Privacidade e passividade

     As pessoas aceitam a invasão da privacidade porque estão desprotegidas pelo Estado. Por medo, insegurança e falta de confiança, passivamente, aceitam as violações à sua imagem e interioridade imaginando que ficarão mais resguardadas. Fugimos das praças, muramos as casas, gradeamos as janelas, eletrificamos as cercas, blindamos os carros, fixamos olhos virtuais, perdemos a privacidade e continuamos presa fácil da violência. Olvidamos as causas interiores. Estamos vivendo uma crise de valores. Uma crise não é o fim, mas o momento de retificar. Boa parte dos problemas sociais, inclusive a criminalidade, advém da perda do valor da Família como instituição natural de formação dos homens. Os casamentos são descartáveis, os filhos entregues à babá eletrônica, os velhos mandados aos asilos; foi criado um verdadeiro caos e, depois, tentamos resolver tudo a partir de soluções externas e colocamos um olho para mostrar nossos eventuais desvios quando deveríamos usar a tecnologia para aumentar nossa possibilidade de fazer coisas boas, talvez pequenas coisas no dia a dia, mas essenciais à natureza humana que é social.
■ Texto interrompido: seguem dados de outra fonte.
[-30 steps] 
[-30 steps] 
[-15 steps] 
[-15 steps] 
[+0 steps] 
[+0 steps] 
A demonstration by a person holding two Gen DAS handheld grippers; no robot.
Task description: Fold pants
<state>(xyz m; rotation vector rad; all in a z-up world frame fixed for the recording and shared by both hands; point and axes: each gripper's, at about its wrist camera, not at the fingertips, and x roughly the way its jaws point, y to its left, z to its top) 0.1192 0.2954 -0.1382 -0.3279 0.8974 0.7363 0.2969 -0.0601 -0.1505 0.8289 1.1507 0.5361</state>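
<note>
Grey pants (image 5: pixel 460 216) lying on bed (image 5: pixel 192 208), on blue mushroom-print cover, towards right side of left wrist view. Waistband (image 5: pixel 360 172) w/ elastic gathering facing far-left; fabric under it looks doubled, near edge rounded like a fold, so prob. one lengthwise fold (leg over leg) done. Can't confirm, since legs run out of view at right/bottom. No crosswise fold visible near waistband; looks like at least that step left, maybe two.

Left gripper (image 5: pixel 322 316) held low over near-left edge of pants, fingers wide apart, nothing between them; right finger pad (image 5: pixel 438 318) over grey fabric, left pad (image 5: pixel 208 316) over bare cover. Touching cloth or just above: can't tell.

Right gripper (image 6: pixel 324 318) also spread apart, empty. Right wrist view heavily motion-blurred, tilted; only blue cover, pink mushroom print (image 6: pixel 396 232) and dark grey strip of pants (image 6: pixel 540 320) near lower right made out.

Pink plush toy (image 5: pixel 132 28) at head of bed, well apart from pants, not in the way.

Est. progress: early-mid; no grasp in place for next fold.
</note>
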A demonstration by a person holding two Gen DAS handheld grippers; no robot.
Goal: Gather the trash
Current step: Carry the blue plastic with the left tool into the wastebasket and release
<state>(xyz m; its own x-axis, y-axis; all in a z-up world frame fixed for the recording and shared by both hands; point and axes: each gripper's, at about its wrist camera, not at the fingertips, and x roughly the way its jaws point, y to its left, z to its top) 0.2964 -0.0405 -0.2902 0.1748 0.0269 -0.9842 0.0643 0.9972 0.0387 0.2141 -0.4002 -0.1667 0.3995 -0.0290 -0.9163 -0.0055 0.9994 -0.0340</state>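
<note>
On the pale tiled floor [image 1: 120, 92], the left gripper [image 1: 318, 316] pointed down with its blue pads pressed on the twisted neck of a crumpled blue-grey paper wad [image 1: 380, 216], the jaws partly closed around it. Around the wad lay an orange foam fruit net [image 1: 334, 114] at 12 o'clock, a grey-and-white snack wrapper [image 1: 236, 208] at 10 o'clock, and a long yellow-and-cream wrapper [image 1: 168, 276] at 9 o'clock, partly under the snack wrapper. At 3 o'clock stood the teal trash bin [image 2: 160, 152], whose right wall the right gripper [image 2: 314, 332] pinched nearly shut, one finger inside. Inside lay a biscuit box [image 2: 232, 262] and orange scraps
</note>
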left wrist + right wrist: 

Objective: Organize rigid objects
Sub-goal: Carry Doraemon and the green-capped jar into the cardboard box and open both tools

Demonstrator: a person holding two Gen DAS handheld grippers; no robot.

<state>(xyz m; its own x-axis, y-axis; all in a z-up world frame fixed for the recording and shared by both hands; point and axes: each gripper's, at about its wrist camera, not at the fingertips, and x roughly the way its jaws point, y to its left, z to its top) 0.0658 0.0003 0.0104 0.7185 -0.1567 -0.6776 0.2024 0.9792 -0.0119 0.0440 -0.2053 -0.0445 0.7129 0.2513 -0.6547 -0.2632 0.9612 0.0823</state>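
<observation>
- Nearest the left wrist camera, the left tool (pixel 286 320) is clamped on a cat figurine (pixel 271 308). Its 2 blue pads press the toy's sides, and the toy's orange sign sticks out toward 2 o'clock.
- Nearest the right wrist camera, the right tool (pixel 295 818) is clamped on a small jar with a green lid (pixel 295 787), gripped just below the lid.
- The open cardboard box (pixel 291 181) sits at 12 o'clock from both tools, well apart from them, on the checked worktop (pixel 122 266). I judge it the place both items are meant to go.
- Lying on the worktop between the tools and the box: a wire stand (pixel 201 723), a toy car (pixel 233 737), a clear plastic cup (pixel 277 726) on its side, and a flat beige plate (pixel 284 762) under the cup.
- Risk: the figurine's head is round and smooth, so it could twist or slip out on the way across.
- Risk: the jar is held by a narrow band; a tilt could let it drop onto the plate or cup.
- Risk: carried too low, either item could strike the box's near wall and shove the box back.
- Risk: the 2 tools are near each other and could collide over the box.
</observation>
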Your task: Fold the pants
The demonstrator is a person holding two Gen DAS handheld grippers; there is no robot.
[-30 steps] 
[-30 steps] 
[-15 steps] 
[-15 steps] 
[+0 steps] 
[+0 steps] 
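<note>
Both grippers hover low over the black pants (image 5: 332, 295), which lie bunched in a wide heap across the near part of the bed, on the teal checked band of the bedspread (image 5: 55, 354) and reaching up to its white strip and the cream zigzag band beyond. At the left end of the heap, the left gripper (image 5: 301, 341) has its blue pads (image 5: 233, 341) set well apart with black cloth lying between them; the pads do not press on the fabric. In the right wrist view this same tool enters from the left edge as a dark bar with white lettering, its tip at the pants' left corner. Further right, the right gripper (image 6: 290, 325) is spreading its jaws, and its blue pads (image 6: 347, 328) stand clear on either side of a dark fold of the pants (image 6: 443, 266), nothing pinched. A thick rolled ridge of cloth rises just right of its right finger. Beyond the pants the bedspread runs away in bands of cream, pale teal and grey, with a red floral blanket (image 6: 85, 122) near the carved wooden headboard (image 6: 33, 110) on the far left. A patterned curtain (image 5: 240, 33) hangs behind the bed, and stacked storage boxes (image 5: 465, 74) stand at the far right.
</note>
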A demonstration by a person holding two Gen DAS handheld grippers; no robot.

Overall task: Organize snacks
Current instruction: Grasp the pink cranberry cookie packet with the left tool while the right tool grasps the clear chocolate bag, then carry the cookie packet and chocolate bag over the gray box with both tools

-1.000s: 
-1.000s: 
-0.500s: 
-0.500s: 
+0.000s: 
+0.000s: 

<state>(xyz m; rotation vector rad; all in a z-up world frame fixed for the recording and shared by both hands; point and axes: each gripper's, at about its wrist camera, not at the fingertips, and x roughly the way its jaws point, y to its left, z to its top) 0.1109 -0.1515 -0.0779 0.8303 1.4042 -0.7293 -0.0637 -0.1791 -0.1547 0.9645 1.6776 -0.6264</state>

     A segurança da preservação de dados é praticamente nenhuma. O caixa do banco que manipula os seus cheques pode saber onde você comeu, quem é o seu médico, que contratou um advogado criminalista... É preciso manter a privacidade. Colher menos dados. Preservá-los. Por que devo fornecer meu telefone se uso um cartão de crédito? Por que devo fornecer meus dados quando emito um cheque para pagar uma conta qualquer?

     Muitas das atividades de investigação particular são ilegais. A Constituição Federal não as permite. Uma importante revista acaba de registrar que altos executivos pagam experts na violação da privacidade para conhecer a vida de seus subordinados. Lucros compensam a violação da liberdade individual? A resposta a esta indagação dá o rumo da sociedade que desejamos(11).

 

Conclusão

     Devemos encontrar o ponto de equilíbrio: proteger os bens e preservar os direitos fundamentais. Penso que devemos ser livres, iguais e fraternos. Vigiados totalitariamente, teremos as nossas pessoas sob o poder de uns poucos que nos tratarão como objetos. Perderemos a pessoalidade.


6- Antonio Scarance Fernandes, "A Lei de Interceptação Telefônica", in Justiça Penal 4, coord. Jaques de Camargo Penteado, São Paulo, Revista dos Tribunais, 1997, p. 68.

7- Ada Pellegrini Grinover, Antonio Scarance Fernandes e Antonio Magalhães Gomes Filho, As Nulidades no Processo Penal, 6a ed., São Paulo, Revista dos Tribunais, 1997, p. 131.

8- Antonio Magalhães Gomes Filho, Direito à Prova no Processo Penal, São Paulo, Revista dos Tribunais, 1997, p. 101.

9- Walter Moraes, Direito à Própria Imagem, RT 443/64

10- Miguel Reale, "Globalização e crise da liberdade", O Estado de S. Paulo, 10.8.1996, p. A2.

11- Recomenda-se a leitura do clássico "O Direito de Estar Só: Tutela Penal da Intimidade", de Paulo José da Costa Jr., São Paulo, Revista dos Tribunais, 1970.